Iran e Ucraina: così lontani così vicini
Due Paesi apparentemente lontani – per cultura, religione, storia e sistema politico – Ucraina e Iran si ritrovano oggi nella medesima condizione strategica: quella di nazioni di frontiera, troppo autonome per essere tollerate, troppo esposte per essere ignorate. L’Ucraina è stata aggredita nel momento in cui cercava un’integrazione europea che non le era stata ancora garantita, sospesa tra un passato post-sovietico e un futuro occidentale solo promesso. L’Iran, invece, viene colpito mentre l’intero Medio Oriente si ricompone senza di lui, con Israele e le monarchie sunnite che consolidano un nuovo asse economico e militare, lasciando Teheran sola, accerchiata e marginalizzata. A legarle è anche un altro elemento strutturale: il nucleare. Kiev ha rinunciato al suo arsenale nel 1994 in cambio di garanzie di sicurezza che si sono rivelate illusorie; Teheran viene bombardata non per ciò che ha, ma per ciò che potrebbe, un giorno, sviluppare. Entrambe trattate come minacce atomiche pur non essendo potenze nucleari. Il paradosso è evidente: chi non ha il nucleare è più facile da colpire. E così, Ucraina e Iran condividono una stessa condanna geopolitica: sono potenze intermedie, abbastanza rilevanti da turbare, ma troppo vulnerabili per imporsi da sole. In un sistema internazionale che accetta la sovranità solo quando è sotto controllo, il vero “reato” di queste nazioni è l’ambizione all’indipendenza piena.
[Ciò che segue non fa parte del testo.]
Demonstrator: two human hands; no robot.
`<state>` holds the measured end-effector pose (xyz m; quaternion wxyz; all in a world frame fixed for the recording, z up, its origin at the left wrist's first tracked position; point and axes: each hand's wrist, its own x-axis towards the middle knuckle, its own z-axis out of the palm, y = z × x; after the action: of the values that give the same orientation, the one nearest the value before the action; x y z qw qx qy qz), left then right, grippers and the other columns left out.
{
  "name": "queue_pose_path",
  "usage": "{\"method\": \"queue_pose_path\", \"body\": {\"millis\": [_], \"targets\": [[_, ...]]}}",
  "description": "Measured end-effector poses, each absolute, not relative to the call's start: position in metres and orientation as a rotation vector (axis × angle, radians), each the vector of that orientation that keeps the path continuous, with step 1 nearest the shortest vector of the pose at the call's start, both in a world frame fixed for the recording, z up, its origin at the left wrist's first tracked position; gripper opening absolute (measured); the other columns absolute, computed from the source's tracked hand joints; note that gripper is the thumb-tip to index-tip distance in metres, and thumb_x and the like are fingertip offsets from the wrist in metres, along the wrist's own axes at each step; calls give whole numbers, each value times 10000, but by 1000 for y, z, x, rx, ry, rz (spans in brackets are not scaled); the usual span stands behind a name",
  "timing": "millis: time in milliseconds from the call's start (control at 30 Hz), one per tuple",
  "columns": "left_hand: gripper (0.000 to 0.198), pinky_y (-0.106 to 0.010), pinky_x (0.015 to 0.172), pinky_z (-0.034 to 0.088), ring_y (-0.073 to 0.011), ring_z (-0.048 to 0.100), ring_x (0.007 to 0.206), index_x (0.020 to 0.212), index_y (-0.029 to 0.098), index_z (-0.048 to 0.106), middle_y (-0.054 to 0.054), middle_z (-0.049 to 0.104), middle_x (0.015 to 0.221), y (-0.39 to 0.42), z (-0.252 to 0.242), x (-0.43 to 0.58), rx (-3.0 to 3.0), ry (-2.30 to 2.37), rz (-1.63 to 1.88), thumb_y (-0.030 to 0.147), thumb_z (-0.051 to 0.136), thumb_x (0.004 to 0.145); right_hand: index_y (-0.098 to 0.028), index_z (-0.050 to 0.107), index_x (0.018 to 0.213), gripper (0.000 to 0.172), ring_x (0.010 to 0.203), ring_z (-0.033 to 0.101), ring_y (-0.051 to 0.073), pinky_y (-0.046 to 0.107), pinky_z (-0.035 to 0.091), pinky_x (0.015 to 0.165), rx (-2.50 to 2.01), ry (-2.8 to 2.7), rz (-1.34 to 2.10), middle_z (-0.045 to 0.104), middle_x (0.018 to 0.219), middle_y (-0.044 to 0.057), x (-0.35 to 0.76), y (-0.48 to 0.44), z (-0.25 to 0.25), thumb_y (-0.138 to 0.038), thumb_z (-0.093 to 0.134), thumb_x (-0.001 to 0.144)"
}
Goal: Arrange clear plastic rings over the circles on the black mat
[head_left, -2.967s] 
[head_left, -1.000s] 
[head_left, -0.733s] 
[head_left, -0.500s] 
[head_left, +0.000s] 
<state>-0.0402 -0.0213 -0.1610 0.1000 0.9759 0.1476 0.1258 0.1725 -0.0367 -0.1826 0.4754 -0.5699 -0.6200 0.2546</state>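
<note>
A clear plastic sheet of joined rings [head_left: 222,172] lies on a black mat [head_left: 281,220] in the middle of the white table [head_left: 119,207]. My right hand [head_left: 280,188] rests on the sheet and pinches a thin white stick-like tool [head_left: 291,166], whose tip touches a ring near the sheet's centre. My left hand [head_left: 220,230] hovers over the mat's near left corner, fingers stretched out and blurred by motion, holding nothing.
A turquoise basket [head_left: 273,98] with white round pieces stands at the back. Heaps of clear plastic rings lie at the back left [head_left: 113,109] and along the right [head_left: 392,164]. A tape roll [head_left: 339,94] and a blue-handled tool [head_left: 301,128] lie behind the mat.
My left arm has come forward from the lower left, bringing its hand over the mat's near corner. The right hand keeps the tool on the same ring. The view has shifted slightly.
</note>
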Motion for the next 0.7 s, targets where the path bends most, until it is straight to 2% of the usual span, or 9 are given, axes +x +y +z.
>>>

Fine delle narrazioni, inizio della realtà
Le guerre in corso stanno rivelando l’inconsistenza delle grandi narrazioni consolatorie. Non esiste un fronte del bene, né liberal né sovranista. Non esiste un’alleanza multipolare coesa. E le dinamiche reali del potere non seguono le logiche della propaganda culturale o dei social network. Il multipolarismo, per ora, è un concetto evocativo ma privo di struttura. L’unipolarismo è ancora solido, anche se meno elegante. E persino l’Iran, che in quell’alternativa ci aveva creduto, oggi scopre di essere solo. Chi vuole capire davvero dove va il mondo deve accettare la complessità, uscire dalla logica binaria, e tornare a osservare i rapporti di forza per quello che sono. Anche quando non corrispondono alla narrazione più comoda.